As a part of a project to upgrade the UI computer system to be more user-friendly, there are some upcoming dates the system will be down for claimants.
Kentuckians will not be able to file a claim or claim benefits during these planned outages: Friday, Nov. 6, and Saturday, Nov. 7; Thursday, Nov. 26, through Saturday, Nov. 28; and briefly after business hours on Dec. 15.
Cubbage also warned Kentuckians to be on the lookout for email scammers using this fake account: PUA@unemployment.usdol.gov. She said scammers are trying to obtain personal information and shared tips to avoid the scam:
- Never respond to an email unless it is from a ky.gov domain and is clearly marked as coming from a Kentucky Office of Unemployment Insurance (OUI) employee.
- Know that you will never be asked to click on a link in an email from OUI.
- Know that unless you initiate contact with U.S. DOL you should not receive any emails from U.S. DOL about your claim.
To view the full daily report, incidence rate map, testing locations, long term-care and other congregate facilities update, school reports, the White House Coronavirus Task Force reports for Kentucky and other key guidance visit, kycovid19.ky.gov.

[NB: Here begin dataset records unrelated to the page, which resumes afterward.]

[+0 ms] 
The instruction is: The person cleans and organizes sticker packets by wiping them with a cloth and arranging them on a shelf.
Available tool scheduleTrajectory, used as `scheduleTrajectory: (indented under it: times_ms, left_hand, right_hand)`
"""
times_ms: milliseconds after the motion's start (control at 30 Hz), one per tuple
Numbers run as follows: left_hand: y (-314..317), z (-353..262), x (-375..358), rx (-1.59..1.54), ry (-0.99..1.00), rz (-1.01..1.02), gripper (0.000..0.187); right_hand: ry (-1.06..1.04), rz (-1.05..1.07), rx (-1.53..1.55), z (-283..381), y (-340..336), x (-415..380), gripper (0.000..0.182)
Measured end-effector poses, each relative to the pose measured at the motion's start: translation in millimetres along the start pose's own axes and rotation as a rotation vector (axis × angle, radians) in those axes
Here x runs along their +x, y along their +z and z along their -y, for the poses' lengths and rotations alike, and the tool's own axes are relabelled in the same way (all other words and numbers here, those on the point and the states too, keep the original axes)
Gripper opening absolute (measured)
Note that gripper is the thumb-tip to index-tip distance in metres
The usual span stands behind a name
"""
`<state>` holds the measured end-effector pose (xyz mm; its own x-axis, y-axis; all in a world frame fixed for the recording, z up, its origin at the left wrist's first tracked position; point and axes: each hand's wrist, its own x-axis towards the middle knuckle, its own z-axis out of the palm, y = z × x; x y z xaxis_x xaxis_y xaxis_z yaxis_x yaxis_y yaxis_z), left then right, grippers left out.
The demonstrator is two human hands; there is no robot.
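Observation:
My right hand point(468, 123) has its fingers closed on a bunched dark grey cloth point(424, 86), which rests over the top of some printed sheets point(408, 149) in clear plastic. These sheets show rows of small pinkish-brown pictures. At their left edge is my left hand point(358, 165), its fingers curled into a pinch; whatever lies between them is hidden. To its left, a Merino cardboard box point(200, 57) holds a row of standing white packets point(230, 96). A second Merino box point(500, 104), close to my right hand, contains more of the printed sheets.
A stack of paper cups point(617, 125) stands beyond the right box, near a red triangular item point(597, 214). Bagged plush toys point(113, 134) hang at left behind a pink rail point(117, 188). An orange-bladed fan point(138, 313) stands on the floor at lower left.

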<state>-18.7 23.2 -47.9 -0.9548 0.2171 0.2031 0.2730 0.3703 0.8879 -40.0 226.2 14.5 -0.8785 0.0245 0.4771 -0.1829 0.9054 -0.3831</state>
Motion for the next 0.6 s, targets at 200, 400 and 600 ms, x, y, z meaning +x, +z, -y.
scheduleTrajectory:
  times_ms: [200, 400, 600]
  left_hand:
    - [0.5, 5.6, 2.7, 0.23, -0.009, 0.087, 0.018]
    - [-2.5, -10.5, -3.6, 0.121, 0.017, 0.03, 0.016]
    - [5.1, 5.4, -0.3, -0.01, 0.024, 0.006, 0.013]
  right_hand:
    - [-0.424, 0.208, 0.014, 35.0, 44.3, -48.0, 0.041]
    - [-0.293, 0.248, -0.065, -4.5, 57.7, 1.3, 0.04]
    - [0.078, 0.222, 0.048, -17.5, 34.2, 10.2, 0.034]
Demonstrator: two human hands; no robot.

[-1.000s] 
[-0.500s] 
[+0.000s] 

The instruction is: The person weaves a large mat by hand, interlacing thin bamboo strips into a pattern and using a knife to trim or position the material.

Beshear said he remains hopeful Congress will approve a coronavirus relieve package after the Nov. 3 election.
Without it, he painted a dire picture, using terms like “High and dry” and dead in the water” to describe where states would be financially without money to buy PPEs, pay for extensive testing at nursing homes and prisons, send strike teams into nursing homes where outbreaks or occurring or respond in many other ways directly and indirectly to the coronavirus because federal assistance runs out Dec. 31.